Sorting through 522 boxes of documents, photos and memorabilia the late speaker of the House of Representatives had donated to his alma mater in 1987, Weisse and crew turned up notes of presidential meetings, transcripts of O'Neill's colorful daily press conferences, gavels, political cartoons and buttons, and decades' worth of legislative correspondence - even the partly smoked remnants of at least one of the North Cambridge Democrat's beloved cigars.
There were also six whips, presented as mementos to O'Neill when he was house majority whip in the early 1970s, recalled Weisse recently. "One summer I took some students outside and we practiced cracking them," she said, pulling a six-foot-long bullwhip from a box.
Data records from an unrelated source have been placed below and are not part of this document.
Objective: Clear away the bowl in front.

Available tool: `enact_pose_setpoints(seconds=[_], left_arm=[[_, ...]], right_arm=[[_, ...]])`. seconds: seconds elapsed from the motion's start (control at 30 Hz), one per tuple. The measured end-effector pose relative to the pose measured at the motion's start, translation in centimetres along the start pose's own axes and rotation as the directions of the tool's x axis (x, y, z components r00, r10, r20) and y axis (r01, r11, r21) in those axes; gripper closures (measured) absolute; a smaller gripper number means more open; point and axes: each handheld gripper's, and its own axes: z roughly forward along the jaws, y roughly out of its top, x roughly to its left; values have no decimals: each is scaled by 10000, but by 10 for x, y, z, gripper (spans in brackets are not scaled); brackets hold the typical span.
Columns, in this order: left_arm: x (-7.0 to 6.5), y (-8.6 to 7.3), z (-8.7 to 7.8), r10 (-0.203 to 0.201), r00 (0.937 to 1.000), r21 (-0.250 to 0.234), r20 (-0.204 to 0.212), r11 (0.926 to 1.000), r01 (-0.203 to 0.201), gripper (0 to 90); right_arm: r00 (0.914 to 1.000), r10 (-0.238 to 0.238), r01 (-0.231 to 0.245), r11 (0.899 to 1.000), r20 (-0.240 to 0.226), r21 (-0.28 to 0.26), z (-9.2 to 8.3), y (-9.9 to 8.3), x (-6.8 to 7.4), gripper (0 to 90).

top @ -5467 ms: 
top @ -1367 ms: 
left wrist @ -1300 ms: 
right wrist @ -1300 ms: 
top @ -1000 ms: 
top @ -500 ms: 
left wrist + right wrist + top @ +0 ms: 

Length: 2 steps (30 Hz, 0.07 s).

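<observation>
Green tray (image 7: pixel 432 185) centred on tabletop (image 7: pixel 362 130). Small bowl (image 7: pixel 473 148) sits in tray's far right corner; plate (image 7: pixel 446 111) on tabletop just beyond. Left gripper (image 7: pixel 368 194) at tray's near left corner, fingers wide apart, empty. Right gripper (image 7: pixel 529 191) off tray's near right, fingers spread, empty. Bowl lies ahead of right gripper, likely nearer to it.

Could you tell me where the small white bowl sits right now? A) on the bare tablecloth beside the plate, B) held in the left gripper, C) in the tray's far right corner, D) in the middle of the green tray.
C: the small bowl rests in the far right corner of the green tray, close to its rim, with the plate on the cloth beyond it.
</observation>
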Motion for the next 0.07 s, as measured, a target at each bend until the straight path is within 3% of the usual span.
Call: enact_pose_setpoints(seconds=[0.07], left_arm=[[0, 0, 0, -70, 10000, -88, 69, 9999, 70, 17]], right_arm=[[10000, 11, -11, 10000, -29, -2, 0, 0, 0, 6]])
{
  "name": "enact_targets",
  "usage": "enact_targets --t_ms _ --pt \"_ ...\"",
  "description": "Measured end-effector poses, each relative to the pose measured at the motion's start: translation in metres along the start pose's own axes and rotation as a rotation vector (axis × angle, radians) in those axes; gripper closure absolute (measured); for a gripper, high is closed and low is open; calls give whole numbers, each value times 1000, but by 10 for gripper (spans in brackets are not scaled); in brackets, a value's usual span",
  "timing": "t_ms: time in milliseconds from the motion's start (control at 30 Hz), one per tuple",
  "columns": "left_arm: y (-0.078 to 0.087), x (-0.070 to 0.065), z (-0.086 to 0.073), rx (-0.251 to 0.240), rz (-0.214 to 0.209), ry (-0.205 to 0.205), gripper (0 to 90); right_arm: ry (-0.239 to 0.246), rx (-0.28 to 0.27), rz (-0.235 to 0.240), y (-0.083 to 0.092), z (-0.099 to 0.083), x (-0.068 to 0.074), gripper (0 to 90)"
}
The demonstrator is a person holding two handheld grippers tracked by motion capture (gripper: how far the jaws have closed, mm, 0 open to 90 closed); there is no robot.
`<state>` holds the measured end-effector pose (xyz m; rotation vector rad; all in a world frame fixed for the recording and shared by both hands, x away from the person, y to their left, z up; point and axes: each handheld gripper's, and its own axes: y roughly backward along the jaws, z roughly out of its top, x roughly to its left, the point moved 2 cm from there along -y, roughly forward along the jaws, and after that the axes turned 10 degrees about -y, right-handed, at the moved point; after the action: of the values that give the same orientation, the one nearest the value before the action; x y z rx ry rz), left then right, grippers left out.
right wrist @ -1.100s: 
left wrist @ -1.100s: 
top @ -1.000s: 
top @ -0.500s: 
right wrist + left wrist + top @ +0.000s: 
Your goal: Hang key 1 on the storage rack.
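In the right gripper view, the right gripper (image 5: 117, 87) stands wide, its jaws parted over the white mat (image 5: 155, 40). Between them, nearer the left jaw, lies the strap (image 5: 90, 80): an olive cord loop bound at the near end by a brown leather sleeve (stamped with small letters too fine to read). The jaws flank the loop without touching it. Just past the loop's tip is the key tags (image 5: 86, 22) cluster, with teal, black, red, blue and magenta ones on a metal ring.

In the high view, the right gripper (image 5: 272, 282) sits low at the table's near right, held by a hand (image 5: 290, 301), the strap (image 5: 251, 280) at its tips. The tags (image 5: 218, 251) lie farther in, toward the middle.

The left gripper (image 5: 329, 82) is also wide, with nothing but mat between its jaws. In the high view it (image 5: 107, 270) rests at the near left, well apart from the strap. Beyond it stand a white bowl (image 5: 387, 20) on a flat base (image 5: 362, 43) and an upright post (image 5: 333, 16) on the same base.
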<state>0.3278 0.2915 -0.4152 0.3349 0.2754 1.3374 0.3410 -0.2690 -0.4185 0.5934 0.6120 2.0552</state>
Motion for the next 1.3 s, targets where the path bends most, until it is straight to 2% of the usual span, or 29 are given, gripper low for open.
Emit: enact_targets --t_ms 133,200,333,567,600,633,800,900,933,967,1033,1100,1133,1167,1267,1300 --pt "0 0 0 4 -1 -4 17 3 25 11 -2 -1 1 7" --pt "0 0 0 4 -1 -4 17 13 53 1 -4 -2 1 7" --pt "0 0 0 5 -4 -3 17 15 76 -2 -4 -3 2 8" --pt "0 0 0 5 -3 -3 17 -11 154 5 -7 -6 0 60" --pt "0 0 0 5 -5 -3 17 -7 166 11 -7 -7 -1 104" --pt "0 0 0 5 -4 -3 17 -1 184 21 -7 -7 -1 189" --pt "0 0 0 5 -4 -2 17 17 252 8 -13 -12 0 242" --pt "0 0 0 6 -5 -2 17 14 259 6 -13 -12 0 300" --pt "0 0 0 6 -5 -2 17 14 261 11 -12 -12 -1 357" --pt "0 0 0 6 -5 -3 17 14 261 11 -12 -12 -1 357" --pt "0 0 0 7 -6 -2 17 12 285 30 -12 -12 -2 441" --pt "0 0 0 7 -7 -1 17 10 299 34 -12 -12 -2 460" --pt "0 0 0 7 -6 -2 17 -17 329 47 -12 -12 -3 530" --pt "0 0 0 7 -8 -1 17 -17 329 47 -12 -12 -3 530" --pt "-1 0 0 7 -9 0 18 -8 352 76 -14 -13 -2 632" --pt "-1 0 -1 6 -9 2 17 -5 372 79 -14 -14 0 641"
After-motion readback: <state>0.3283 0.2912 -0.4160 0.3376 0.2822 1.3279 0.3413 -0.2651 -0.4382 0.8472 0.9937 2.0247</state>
Last month, Burns released a glossy 52-page catalogue that gives an overview of the voluminous O'Neill collection. Boston College marked the publication of the guide with a Sept. 29 seminar in Gasson Hall on American politics during 1936-86, the period that O'Neill served in elected office. Guest speakers at event were San Francisco Examiner Washington Bureau Chief Christopher Matthews, a former top aide to O'Neill; Thomas P. O'Neill Jr. Professor of American Politics R. Shep Melnick; and Assoc. Prof. John Tierney (Political Science).
Burns Library Archivist Leah Weisse with some of the gavels and whips that were given to the late speaker of the House and are included in the O'Neill Collection.
A 1936 graduate, O'Neill was devoted to his alma mater, where the main library, a chair in politics, and a scholarship program today bear his name. His donated papers form the core of the Burns Library Congressional Archive, filling more than 675 linear feet of shelf space, and including more than 7,500 photographs and 675 artifacts. Weisse was hired in 1992 through a grant to organize the materials, which she said was no small task.
"It was a treasure hunt in some ways, frustrating in others," she said. "His filing system was such that you could have newspaper clippings mixed in with letters to the president. We had to go through all the folders, piece by piece, item by item."
What they found, Weiss said, was a mixture of trivia and history. Perhaps 20 ceremonial city keys are included in the collection, in addition to assorted campaign pins O'Neill collected at speaking appearances he made for Democratic candidates across the nation. Other items are valuable for the perspective they offer on the inner workings of government, such as notes of party leadership meetings held during the Carter presidency, and materials on Northern Ireland sent to him by the Irish and British embassies to ensure that he "got both sides" of the Ulster debate, Weisse said.
There also are many memos and pieces of correspondence from the Reagan era, when O'Neill was the outspoken voice of the Democratic opposition. The materials from the Reagan years reflect the unique relationship between the liberal O'Neill and the conservative Republican president, which Weisse described as "adversarial, yet on a personal level, a friendship."
"The president and I have a fine relationship," O'Neill is quoted as saying in a transcript of a 1986 press conference. "It is not my role to acquiesce to the president on everything he says. It is my job to speak up, and I do every time we meet."
The O'Neill papers, said Weisse, "are as close as you're going to get to viewing the backroom politics of the '70s and '80s."
Weisse, who confesses to having no great personal interest in politics, said she met O'Neill only once, when the former speaker visited BC in 1993 for a luncheon with O'Neill Scholarship students. But after years of sorting through his old mail, newspaper clippings and photographs, Weisse almost regards O'Neill as an acquaintance.
"You kind of feel you get to know a person after working on his papers," Weisse said. "I find him an intriguing character."